Os anões de jardim

Mestre, Soneca, Dengoso, Zangado, Feliz, Atchim e Dunga

 

Estava irritado, de braços cruzados e com péssimo humor. Bem, isto seria o normal do Zangado, que era naturalmente meio rabugento e se destacava dos outros seis pelos sermões negativos que pregava. Mas desta vez era diferente, se sentia ofendido, vilipendiado. E não pelo fato de ser anão, mas, sim por ser um anão de jardim. Tinha sido ofendido por um paisagista que afirmara que ele e sua turma eram cafonas, uma coisa de mau gosto! "Veja só, nós que somos uma tradição arraigada há tantos anos… Ainda na época em que os Vikings civilizaram a Escandinávia, eu, junto com meus amiguinhos, já enfeitávamos os jardins."

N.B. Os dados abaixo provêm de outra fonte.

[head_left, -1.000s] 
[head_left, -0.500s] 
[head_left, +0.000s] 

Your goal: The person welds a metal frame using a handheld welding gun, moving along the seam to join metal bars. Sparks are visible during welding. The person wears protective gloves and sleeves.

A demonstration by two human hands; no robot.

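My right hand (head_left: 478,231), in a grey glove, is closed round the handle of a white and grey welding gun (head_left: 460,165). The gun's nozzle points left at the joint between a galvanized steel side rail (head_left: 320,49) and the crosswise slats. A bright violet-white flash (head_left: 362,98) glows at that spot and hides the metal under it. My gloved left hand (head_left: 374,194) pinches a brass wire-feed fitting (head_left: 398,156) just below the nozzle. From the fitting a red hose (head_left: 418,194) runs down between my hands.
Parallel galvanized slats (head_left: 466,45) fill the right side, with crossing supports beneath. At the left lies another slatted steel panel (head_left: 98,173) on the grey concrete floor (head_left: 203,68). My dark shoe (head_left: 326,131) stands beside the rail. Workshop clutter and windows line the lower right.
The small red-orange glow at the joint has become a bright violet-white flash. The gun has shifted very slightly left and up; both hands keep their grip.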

Dengoso ouvia tudo vermelho de vergonha, sua timidez não lhe permitia opinar e o Soneca bocejava como sempre, mas olhava os outros esperando que alguém falasse alguma coisa. Foi Feliz que disse, como que concordando: "É, dez séculos decorando e colorindo a natureza e agora vem alguém, assim do nada e sentencia que somos ridículos". "Talvez quisessem dizer ultrapassados", Atchim declarou isto enquanto soltava um espirro fenomenal. Em cima da casa do cachorro, Dunga, assentia com a cabeça, em tom de aprovação.
 
O Mestre, assumindo como sempre seu papel de líder, falou desde o alto (bem, nem tão alto) de sua sabedoria que a idade lhe conferia: "Um anãozinho de jardim jamais devia sentir-se humilhado ao ponto de esquecer que é um personagem, aliás, um pequeno personagem da história. E, seja dito, de passagem, um grande personagem de historinhas, isto é um grandessíssimo anão ou, pelo menos um pequenote que se esqueceu de crescer e que…"
 
Mestre, meio confuso, tentava acalmar os ânimos e como de costume quanto mais falava, mais embaralhada ficava sua explanação.

 

 
Foi um outro anãozinho que me contou este episodio, até para que de alguma forma manifestasse minha opinião ao respeito:

– Você acha também cafona, perguntou, essa coisa de pôr a Branca de Neve e seus amigos em um jardim?

Foi aí que lembrei que minha amiga Regina Rodrigues (certamente a jardineira-mor do Brasil) ficou indignada quando eu afirmei em uma palestra que essa coisa de anãozinho de jardim era um costume espalhafatoso e de gosto duvidoso. No dia seguinte, na casa dela, em Curitiba, passeando pelo imenso jardim, repentinamente me deparo com um cantinho dedicado às crianças, onde uma figura com lábios cor de pétalas de rosa e vestido branco era rodeada por sete liliputianos engraçadinhos. As estatuetas eram um verdadeiro primor de artesanato ou quem sabe até de arte, por que não? Tive que me render e pedir desculpas a minha anfitriã; ela tivera razão.
 
Olhei no fundo dos olhinhos interrogantes desse meu amiguinho, fugido de um conto de fadas, apenas para saber que opinava e respondi:

– Realmente é preferível um anão espirituoso e engraçado do que um gigante preconceituoso.